### Requirement
Using the listing below, extract each line that has the word "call" in it.

- - - -

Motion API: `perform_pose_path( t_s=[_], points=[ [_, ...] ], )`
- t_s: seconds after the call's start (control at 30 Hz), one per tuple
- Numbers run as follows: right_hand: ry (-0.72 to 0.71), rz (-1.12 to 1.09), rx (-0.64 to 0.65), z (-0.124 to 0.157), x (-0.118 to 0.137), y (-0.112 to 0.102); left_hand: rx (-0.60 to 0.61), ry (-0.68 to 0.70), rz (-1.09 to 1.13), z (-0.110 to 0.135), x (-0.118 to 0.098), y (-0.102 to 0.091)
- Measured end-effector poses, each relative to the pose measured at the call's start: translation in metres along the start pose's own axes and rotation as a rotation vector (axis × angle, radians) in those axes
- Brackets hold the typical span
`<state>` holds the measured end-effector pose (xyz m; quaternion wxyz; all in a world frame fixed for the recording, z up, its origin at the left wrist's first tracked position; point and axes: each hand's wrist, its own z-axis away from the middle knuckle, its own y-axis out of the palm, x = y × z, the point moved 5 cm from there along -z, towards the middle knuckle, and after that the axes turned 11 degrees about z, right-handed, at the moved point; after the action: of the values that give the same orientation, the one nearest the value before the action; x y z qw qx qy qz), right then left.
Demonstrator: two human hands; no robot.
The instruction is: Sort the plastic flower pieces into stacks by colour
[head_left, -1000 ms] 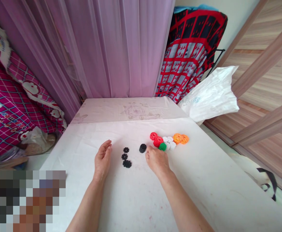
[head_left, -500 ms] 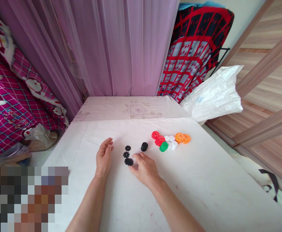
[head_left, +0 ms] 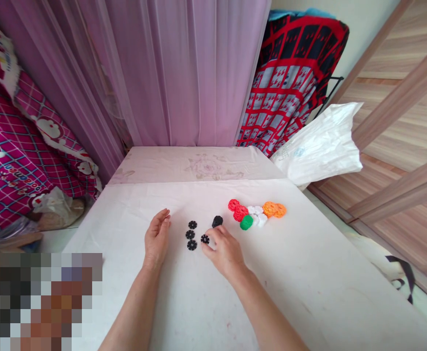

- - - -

### Result of the task
- t_s: seconds after the call's start (control at 30 Hz), one per tuple
- Measured end-effector poses, each relative to the pose measured at the call's start: translation in metres along the start pose's own axes and rotation as a rotation vector (axis × angle, radians) in those axes

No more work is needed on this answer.